Content starts
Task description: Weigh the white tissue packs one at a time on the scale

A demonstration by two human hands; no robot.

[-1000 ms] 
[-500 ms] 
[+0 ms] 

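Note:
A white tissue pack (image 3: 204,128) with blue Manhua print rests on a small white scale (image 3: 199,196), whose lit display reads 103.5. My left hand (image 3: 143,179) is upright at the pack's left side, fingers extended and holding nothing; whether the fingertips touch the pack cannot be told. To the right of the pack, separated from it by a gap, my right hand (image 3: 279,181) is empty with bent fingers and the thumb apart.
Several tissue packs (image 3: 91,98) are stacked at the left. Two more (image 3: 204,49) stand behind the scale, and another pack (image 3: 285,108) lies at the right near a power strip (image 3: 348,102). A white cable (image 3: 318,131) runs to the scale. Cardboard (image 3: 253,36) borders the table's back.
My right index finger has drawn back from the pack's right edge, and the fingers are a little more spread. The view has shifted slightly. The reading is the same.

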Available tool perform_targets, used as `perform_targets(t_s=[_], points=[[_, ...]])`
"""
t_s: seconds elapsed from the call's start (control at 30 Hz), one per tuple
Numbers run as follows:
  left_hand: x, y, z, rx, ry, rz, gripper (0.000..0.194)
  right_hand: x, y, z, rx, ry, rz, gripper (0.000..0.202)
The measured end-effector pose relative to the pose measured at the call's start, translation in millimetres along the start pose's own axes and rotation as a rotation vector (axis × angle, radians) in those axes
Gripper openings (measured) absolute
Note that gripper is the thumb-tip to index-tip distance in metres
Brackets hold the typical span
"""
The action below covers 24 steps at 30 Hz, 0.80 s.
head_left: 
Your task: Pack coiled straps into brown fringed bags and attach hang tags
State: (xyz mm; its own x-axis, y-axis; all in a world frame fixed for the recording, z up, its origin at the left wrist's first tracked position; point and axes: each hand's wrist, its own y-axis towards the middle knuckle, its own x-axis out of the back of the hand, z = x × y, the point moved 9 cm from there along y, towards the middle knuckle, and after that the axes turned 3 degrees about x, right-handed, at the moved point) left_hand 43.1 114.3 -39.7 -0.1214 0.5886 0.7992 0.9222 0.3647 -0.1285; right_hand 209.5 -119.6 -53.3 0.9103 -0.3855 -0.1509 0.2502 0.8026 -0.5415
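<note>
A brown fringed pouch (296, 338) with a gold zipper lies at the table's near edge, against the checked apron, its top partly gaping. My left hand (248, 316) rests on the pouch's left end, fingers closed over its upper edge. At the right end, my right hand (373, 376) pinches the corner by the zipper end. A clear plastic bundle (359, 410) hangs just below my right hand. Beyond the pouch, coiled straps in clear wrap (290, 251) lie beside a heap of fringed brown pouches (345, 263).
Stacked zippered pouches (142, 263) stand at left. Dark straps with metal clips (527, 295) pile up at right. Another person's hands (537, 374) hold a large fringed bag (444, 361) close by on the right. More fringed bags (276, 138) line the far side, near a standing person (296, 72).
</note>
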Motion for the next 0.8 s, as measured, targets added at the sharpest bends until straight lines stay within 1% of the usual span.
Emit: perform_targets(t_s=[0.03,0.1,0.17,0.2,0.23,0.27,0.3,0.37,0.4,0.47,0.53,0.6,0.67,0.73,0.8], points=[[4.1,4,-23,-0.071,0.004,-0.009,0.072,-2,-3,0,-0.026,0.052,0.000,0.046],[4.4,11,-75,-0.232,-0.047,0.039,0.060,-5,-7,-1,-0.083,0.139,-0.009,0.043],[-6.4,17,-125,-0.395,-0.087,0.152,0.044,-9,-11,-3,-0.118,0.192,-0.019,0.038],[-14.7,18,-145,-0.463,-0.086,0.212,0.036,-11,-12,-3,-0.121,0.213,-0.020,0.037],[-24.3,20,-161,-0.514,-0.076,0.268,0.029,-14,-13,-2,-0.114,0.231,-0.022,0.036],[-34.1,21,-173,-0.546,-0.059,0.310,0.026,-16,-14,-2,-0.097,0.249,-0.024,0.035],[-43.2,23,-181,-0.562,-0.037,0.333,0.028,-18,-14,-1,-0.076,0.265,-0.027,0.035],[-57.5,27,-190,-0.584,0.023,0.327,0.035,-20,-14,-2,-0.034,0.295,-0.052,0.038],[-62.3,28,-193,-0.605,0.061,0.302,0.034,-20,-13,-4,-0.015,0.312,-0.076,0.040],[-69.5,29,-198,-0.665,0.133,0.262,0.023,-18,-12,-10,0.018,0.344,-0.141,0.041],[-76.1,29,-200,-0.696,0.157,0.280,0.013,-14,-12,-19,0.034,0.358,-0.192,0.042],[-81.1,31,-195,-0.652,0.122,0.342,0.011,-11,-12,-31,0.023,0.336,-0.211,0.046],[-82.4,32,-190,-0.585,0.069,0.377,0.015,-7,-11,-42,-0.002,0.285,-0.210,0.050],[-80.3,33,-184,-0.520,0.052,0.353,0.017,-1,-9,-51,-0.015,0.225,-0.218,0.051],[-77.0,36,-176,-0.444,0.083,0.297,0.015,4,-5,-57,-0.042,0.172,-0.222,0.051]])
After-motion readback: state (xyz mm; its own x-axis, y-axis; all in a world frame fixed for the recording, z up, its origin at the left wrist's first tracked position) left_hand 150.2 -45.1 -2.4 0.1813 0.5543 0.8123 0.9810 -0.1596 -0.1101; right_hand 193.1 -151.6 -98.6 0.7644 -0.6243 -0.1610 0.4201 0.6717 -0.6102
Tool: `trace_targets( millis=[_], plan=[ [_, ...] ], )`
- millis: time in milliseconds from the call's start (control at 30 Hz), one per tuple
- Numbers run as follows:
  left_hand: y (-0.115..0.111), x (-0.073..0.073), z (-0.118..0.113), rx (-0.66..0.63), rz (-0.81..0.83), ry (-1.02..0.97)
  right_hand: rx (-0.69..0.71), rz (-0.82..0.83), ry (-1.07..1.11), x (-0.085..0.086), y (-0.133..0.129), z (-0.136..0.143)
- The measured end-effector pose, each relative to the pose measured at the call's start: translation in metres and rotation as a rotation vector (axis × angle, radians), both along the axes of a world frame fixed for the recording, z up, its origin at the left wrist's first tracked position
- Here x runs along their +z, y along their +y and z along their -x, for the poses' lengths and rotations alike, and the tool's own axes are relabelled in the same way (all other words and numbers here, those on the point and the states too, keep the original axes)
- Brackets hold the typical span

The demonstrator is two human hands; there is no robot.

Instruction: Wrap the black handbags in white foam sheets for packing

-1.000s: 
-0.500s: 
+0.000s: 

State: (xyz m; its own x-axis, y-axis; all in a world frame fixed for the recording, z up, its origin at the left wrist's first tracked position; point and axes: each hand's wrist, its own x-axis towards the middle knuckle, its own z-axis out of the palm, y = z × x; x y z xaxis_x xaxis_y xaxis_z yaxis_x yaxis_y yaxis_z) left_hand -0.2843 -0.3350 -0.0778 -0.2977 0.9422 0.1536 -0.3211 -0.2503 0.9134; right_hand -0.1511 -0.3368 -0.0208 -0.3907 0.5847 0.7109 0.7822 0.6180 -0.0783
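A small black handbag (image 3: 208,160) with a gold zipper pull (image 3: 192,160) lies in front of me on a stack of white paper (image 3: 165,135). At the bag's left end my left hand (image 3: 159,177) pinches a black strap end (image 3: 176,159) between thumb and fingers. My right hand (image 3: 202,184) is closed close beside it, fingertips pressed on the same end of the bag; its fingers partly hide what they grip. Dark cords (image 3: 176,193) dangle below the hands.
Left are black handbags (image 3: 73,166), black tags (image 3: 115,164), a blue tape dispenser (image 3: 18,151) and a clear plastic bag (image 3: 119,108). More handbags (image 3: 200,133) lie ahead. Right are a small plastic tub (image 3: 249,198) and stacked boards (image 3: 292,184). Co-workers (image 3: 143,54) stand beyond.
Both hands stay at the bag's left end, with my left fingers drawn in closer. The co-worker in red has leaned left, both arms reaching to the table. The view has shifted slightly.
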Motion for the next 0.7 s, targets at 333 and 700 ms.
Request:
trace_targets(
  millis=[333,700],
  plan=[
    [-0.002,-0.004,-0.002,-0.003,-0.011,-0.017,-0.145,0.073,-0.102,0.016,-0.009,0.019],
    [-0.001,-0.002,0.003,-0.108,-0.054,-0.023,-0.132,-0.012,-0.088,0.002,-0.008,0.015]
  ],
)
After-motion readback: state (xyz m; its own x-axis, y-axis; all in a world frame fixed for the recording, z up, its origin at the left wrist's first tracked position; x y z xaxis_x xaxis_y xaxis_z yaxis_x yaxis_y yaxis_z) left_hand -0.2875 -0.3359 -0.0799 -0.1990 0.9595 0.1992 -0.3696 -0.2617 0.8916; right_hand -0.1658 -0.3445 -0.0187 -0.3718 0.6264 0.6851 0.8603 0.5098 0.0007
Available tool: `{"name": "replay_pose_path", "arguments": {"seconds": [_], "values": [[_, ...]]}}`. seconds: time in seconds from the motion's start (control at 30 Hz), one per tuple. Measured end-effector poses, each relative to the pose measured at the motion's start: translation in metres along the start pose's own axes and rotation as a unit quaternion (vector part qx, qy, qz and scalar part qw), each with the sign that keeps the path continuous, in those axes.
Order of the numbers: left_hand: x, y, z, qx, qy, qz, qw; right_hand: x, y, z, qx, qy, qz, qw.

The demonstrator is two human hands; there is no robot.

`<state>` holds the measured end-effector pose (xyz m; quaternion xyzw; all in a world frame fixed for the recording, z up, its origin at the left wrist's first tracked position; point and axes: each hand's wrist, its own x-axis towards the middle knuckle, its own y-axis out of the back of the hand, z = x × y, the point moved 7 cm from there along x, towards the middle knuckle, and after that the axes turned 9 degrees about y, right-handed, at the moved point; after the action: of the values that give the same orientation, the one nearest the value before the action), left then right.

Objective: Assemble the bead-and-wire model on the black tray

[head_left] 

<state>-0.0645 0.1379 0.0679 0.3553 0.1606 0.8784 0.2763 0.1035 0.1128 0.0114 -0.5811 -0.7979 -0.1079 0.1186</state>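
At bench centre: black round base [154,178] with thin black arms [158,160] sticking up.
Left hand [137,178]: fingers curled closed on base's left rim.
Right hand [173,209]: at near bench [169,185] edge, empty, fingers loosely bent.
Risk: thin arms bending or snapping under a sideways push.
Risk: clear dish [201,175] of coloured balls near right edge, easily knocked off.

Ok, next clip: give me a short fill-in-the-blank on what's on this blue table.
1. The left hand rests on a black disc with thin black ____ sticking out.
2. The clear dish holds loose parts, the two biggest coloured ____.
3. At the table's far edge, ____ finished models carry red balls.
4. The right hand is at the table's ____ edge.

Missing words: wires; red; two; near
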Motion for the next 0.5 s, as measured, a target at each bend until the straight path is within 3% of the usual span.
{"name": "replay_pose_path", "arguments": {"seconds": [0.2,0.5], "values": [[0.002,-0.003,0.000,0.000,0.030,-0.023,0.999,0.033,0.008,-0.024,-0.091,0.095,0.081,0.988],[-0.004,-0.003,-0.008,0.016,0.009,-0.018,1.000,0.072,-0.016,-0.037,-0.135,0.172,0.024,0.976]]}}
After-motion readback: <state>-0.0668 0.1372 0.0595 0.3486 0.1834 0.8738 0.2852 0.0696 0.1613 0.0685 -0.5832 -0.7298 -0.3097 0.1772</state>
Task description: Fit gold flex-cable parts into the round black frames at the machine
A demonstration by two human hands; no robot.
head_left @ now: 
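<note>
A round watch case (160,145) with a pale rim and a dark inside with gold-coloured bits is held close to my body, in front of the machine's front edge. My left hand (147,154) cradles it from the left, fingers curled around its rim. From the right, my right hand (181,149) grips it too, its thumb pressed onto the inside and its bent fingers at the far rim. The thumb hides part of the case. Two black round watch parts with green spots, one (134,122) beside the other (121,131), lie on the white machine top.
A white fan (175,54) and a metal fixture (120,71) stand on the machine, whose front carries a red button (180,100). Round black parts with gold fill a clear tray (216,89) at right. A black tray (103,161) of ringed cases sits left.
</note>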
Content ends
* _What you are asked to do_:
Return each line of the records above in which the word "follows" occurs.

* _Your response_:
Numbers run as follows:
- Numbers run as follows:

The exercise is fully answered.